How to handle the case for watermarks when num of kafka partitions is larger than Flink parallelism - apache-flink

I am trying to figure out a solution to the problem of watermarks progress when the number of Kafka partitions is larger than the Flink parallelism employed.
Consider for example that I have Flink app with parallelism of 3 and that it needs to read data from 5 Kafka partitions. My issue is that when starting the Flink app, it has to consume historical data from these partitions.

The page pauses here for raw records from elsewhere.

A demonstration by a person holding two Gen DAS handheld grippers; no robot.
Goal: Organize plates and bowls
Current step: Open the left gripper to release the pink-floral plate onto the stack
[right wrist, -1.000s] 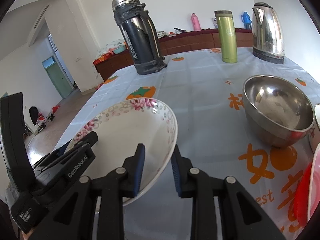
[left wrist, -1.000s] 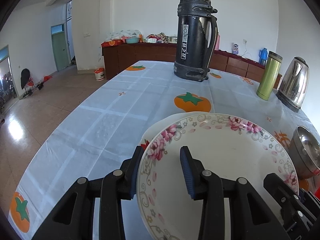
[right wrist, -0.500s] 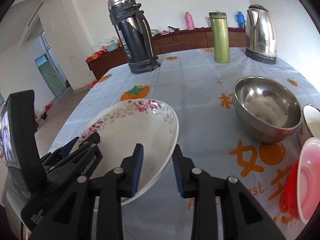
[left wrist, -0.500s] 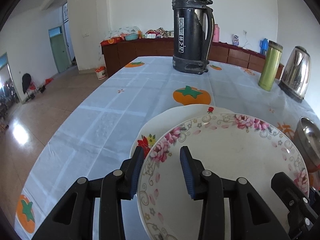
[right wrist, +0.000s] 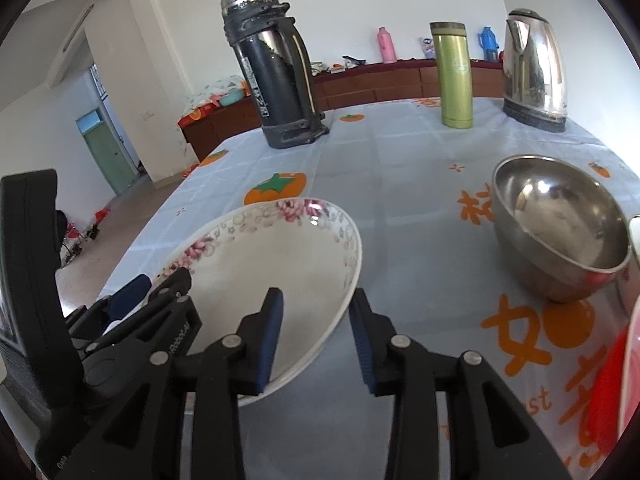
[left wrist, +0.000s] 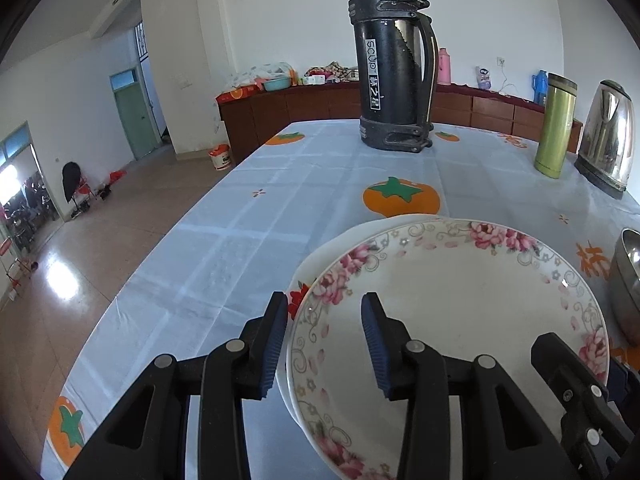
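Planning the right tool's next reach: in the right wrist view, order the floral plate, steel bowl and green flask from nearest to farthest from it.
1. floral plate, its rim between the fingers.
2. steel bowl, to the right.
3. green flask, far back.

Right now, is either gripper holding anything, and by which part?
Nothing looks gripped. The left gripper and right gripper each straddle the flowered plate at its rim without clamping it; the right jaws have just been opening.

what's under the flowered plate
A second white plate lies under the flowered plate; only its left and far rim shows, with a red flower. The rest is covered.
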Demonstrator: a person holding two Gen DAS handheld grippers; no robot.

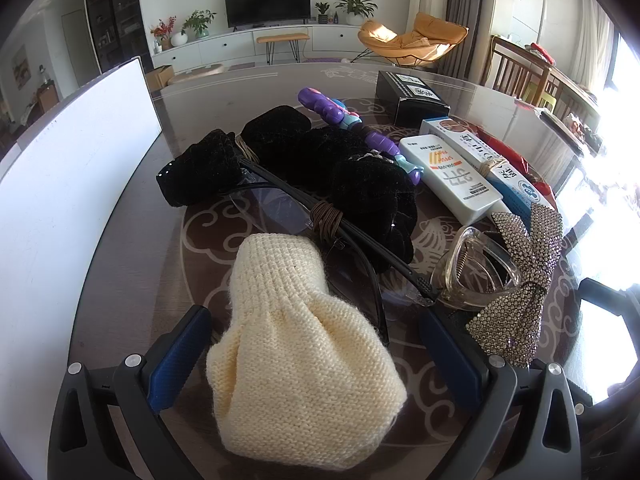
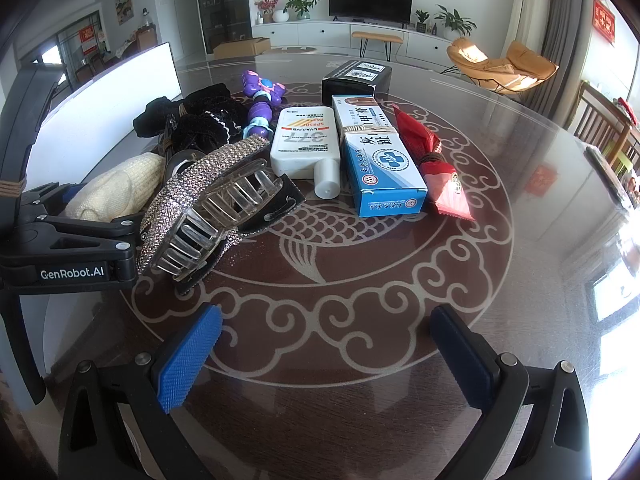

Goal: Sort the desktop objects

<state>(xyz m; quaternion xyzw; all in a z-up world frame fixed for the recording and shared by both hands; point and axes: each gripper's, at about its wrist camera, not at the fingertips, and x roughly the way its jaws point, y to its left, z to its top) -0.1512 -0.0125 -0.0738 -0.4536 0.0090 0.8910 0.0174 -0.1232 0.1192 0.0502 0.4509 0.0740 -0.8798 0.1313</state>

As I understand it each Flink task starts consuming events from a corresponding partition (probably buffers a significant amount of events) and progress event time (therefore watermarks) before the same task transitions to another partition that now will have stale data according to watermarks already issued.
I tried considering a watermark strategy using watermark alignment of a few seconds but that
does not solve the problem since historical data are consumed immediately from one partition and therefore event time/watermark has progressed.Below is a snippet of code that showcases watermark strategy implemented.
WatermarkStrategy.forGenerator(ws)
.withTimestampAssigner(
(event, timestamp) -> (long) event.get("event_time))
.withIdleness(IDLENESS_PERIOD)
.withWatermarkAlignment(
GROUP,
Duration.ofMillis(DEFAULT_MAX_WATERMARK_DRIFT_BETWEEN_PARTITIONS),
Duration.ofMillis(DEFAULT_UPDATE_FOR_WATERMARK_DRIFT_BETWEEN_PARTITIONS));
I also tried using a downstream operator to sort events as described here Sorting union of streams to identify user sessions in Apache Flink but then again also this cannot effectively tackle my issue since event record times can deviate significantly.
How can I tackle this issue ? Do I need to have the same number of Flink tasks as the number of Kafka partitions or I am missing something regarding the way data are read from Kafka partitions

The easiest solution to this problem will be using the fromSource with WatermarkStrategy instead of assigning that by using assignTimestampsAndWatermarks.
When You use the WatermarkStrategy directly in fromSource with kafka connector, the watermarks will be partition aware, so the Watermark generated by the given operator will be minimum of all partitions assinged to this operator.
Assigning watermarks directly in source will solve the problem You are facing, but it has one main drawback, since the generated watermark in min of all partitions processed by the given operator, if some partition is idle watermark for this operator will not progress either.
The docs describe kafka connector watermarking here.

Related

Custom Key logic to avoid shuffling

I am using Flink 1.11.
My application read data from Kafka, so messages are already in ordered in Kafka partition. After consuming message from Kafka, I want to apply TumblingWindow. As per Flink Documentation, keyBy is required to use TumblingWindow. Using keyby , it means it will trigger shuffling of data, which I want to avoid. Since in each Task slot, records are already in ordered (due to its consumption from Kafka), how can shuffling be avoided ? Number of parallelism can be greater, equal or lesser to Kafka partitions. my concern is :
Can TumblingWindow be used without keyby ?
If not, how keyby can be customised to ensure data remain on same task slot and no shuffling is triggered.
What are you asking for is very difficult to achieve using the DataStream API. But the SQL/Table API automatically applies various optimizations when you use window-valued table functions, which will likely be good enough. See the docs for tumble window TVF, mini-batch aggregation and local/global aggregation.
Note however that window TVFs were added to Flink in 1.13.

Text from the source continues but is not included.